Altruísmo por interesse
Bens privados e bens públicos
Lendo algumas entrevistas de actores políticos - no activo ou já na reforma – constata-se que há uma espécie de tendência para a elevação do interesse próprio à categoria de norma universal que urge seguir. Daqui nasce o altruísmo por interesse, o que é uma contradição nos seus termos, mas é esse pequeno desafio que nos obriga a conceber e a pensar na política como uma zona de cooperação indispensável e, ao mesmo tempo, uma zona cinzenta, perigosa, oculta como, de resto, sempre foi.
A esta luz há quem defenda que PM e PPCoelho têm forçosamente de dialogar para convergir em matéria de negociação e aprovação do OE para 2011, sob pena de à crise se suceder uma terrível recessão financeira, social e económica que, de certo modo, já está em marcha, e o peso da dívida pública reflecte esse cancro social entre nós.
Esta nova apologia da política e do entendimento a todo o custo, que é muito praticada por alguns dos senadores da república, excelentemente instalados mediante brutais reformas pagas com os nossos impostos e com o agreement do nosso quase defunto Estado social – que serve para Sócrates entalar PPCoelho na discussão duma revisão constitucional cuja oportunidade ninguém compreende, significa, hoje, que já não é possível separar a esfera dos estritos interesses pessoais da esfera do bem comum onde residem os bens públicos – cujos ingredientes andam dispersos por um OE que ninguém sabe bem como discutir ou consensualizar.
Esta mudança vem provar que, doravante, nas instituições se tornou problemático separar interesses pessoais de interesses públicos, já que tudo tem relação com tudo no imenso sistema de vasos comunicantes do poder, e, em cada interesse privado existe um reflexo público nessa correlação de forças. Os momentos pré-eleitorais, como os que vivemos, são momentos propícios a essa promiscuidade, ainda que ela seja servida sob os mais elevados interesses públicos da nação.
Com isto procuro concluir que seja por via do mercado, seja por via dessa nobre esfera que é – ou devia ser – a política – são hoje inúmeras as constelações em que a atenção aos bens privados se mitiga com os bens públicos, baralhando ainda mais a boa definição do que deveria ser o bem comum que falava – matricialmente – Aristóteles.
Se assim é, ou seja, se hoje é mais difícil descobrir a árvore sã na imensa floresta da política em Portugal, nem o mercado nem o processo democrático estão mais em condições de definir, a cada momento e em cada conjuntura, aquilo que será melhor para o bem comum, servindo melhor os interesses dos portugueses e de Portugal.

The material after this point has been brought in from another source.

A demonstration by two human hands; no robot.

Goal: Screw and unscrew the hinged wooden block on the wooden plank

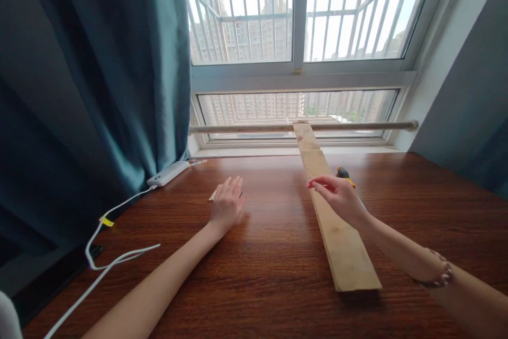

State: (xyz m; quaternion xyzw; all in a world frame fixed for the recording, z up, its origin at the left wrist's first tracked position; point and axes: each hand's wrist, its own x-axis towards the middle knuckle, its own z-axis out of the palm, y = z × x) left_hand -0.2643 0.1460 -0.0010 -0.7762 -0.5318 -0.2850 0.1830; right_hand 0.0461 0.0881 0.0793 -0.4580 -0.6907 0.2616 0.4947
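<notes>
A long pale wooden plank [344, 246] lies on the dark wooden table [270, 270], its far end propped on a rail [246, 128] under the window. My right hand [339, 197] hovers over the plank's middle, fingers loosely curled and pointing left, holding nothing I can see. Behind that hand a small black and yellow tool [343, 173] peeks out on the table. My left hand [227, 202] lies flat on the table with fingers stretched out, its fingertips covering a small tan piece [213, 195].
A white power bank [168, 173] sits at the table's back left, its white cable [103, 259] trailing off the left edge. A teal curtain [91, 85] hangs at the left. The barred window [301, 11] fills the back wall.
</notes>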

Esta tirania das opiniões influentes, especialmente provenientes de actores que foram ou são os tais senadores da república, podem, eventualmente, desmembrar a vontade geral e mitigá-la com a vontade privada de alguns, ainda que servida sob o cunho de elevados valores e de grandes desígnios para o país.
Esta relação emergente na política é deveras problemática, porque, entre várias coisas, significa também que hoje muito mais pessoas (ainda influentes) passaram a usar máscaras para continuar a influir no jogo político, e isso pode nada ter a ver com um projecto de desenvolvimento sustentável para Portugal, mas, tão só, ser um resíduo intelectual ou um sistema intelectual de justificação que mais não é do que espelhar o acerto de contas com o passado em mais uma vendetta nesta nossa mui pobre república.